Vitamin E (α-tocopherol) is an antioxidant drug known to modulate the expression of several genes such as ICAM-1 integrins and PPAR-gamma [46]. α-tocopherol was reported to decrease the expression of genes known to be involved in the fibrotic process such as (MMP-1) in human skin fibroblast [47], and IL-1β in THP-1 cells [48]. In mice, D-α-tocopherol supplementation decreased collagen mRNA in the liver by 70% [49]. In type 2 diabetic patients, α-tocopherol supplementation lowered plasma levels of PAI-1 and P-selectin [50]. In other case, α-tocopherol induces the expression of CTGF in human smooth muscle cells while neither β-tocopherol nor N-acetylcysteine do [51]. It was suggested that this modulation of CTGF was unique as it was not triggered by structurally related antioxidant molecules, suggesting occurrence of a non-antioxidant mechanism in the transcriptional regulation of several genes.

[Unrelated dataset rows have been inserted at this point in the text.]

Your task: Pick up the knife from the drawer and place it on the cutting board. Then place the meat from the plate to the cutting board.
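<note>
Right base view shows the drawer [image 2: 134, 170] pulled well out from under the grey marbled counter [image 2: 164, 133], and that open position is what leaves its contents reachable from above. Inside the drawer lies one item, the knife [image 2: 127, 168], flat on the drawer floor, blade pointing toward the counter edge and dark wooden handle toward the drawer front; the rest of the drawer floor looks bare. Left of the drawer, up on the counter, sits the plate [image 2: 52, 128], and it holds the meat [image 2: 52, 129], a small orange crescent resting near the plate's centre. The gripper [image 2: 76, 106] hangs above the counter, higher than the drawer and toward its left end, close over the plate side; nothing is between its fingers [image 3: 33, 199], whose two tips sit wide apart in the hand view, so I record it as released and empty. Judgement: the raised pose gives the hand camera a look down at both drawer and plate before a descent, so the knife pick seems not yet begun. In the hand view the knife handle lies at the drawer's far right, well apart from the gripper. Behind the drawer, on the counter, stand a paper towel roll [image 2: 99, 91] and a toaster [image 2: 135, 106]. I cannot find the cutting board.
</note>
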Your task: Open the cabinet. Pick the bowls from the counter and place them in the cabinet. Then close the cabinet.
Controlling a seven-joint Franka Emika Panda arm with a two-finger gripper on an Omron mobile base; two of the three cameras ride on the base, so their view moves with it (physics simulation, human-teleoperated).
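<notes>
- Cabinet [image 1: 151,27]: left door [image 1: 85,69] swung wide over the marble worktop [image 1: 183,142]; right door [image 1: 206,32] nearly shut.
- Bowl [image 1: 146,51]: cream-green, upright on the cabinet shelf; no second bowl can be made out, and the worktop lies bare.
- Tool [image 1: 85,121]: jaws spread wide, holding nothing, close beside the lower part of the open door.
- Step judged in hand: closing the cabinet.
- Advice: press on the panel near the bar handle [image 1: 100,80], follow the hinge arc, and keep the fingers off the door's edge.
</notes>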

Pentoxifylline, PTX is a methylxanthine derivative used to treat vascular disease such as intermittent claudication. In vivo, it has been reported to have anti-TNF-α effect, increase erythrocyte flexibility, vasodilate, and inhibit inflammatory reactions. In vitro studies have indicated that PTX has also antioxidant properties [52], inhibits human dermal fibroblast proliferation and extracellular matrix production [5355] and increases collagenase activity [53]. However, the doses of pentoxifylline required to produce these effects in vitro are high, and reached 1000 μg/ml in some cases [54] rendering in vivo use of PTX unsuitable. In addition, PTX is known as a non-specific phosphodiesterases inhibitor that subsequently increases intracellular levels of cAMP. Like other cAMP elevating agents PTX could activate protein kinase A (PKA) which would phosphorylate transcription factors, such as cAMP response element binding protein (CREB). Activated CREB recruits the coactivators CBP and P300 that also act as transcriptional co-activators for SMADs [56, 57]. Therefore, the sequestration of CBP/P300 by activated CREB could inhibit SMAD-dependent transcription [58] and constitute one molecular mechanism to explain PTX anti-fibrotic action that remains to be demonstrated in vivo. For example, in a model RIF-induced in pigs no clinical or histological changes were observed in RIF after 6 months of treatment with PTX alone using maximum tolerated dose [41]. Extrapolation from in vitro studies would however suggest that higher concentration of PTX would be required to achieve effective suppression of collagen synthesis or to increase collagenase activity. Used at this dosage, PTX might be extremely toxic and suggests that administration of PTX alone does not constitute an anti-fibrotic treatment.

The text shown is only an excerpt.